Re: [PATCH v10] mm: vmscan: try to reclaim swapcache pages if no swap space

From: Michal Hocko
Date: Wed Nov 22 2023 - 03:52:49 EST


On Tue 21-11-23 22:44:32, Yosry Ahmed wrote:
> On Tue, Nov 21, 2023 at 10:41 PM Liu Shixin <liushixin2@xxxxxxxxxx> wrote:
> >
> >
> > On 2023/11/21 21:00, Michal Hocko wrote:
> > > On Tue 21-11-23 17:06:24, Liu Shixin wrote:
> > >
> > > However, in swapcache_only mode, the scan count still increased when scan
> > > non-swapcache pages because there are large number of non-swapcache pages
> > > and rare swapcache pages in swapcache_only mode, and if the non-swapcache
> > > is skipped and do not count, the scan of pages in isolate_lru_folios() can
> > > eventually lead to hung task, just as Sachin reported [2].
> > > I find this paragraph really confusing!
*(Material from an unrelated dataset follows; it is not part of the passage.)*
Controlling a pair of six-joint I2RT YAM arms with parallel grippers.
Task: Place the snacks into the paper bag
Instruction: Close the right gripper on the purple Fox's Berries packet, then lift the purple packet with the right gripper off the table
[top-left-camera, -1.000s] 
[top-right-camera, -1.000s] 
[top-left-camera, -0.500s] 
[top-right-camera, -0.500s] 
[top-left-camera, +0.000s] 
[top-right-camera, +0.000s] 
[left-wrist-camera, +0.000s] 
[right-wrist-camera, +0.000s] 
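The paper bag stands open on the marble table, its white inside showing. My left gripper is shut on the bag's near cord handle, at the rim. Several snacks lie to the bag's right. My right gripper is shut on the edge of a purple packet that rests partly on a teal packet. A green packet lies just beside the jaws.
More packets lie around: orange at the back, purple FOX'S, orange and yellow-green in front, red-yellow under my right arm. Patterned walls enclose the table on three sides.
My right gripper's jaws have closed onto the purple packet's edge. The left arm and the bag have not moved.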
I guess what you meant to say is
> > > that a real swapcache_only is problematic because it can end up not
> > > making any progress, correct?
> > This paragraph is going to explain why checking swapcache_only after scan += nr_pages;
> > >
> > > AFAIU you have addressed that problem by making swapcache_only anon LRU
> > > specific, right? That would be certainly more robust as you can still
> > > reclaim from file LRUs. I cannot say I like that because swapcache_only
> > > is a bit confusing and I do not think we want to grow more special
> > > purpose reclaim types. Would it be possible/reasonable to instead put
> > > swapcache pages on the file LRU instead?
> > It looks like a good idea, but I'm not sure if it's possible. I can try it, is there anything to
> > pay attention to?
>
> I think this might be more intrusive than we think. Every time a page
> is added to or removed from the swap cache, we will need to move it
> between LRUs. All pages on the anon LRU will need to go through the
> file LRU before being reclaimed. I think this might be too big of a
> change to achieve this patch's goal.

TBH I am not really sure how complex that might turn out to be.
Swapcache tends to be full of subtle issues. So you might be right but
it would be better to know _why_ this is not possible before we end up
phising for couple of swapcache pages on potentially huge anon LRU to
isolate them. Think of TB sized machines in this context.

--
Michal Hocko
SUSE Labs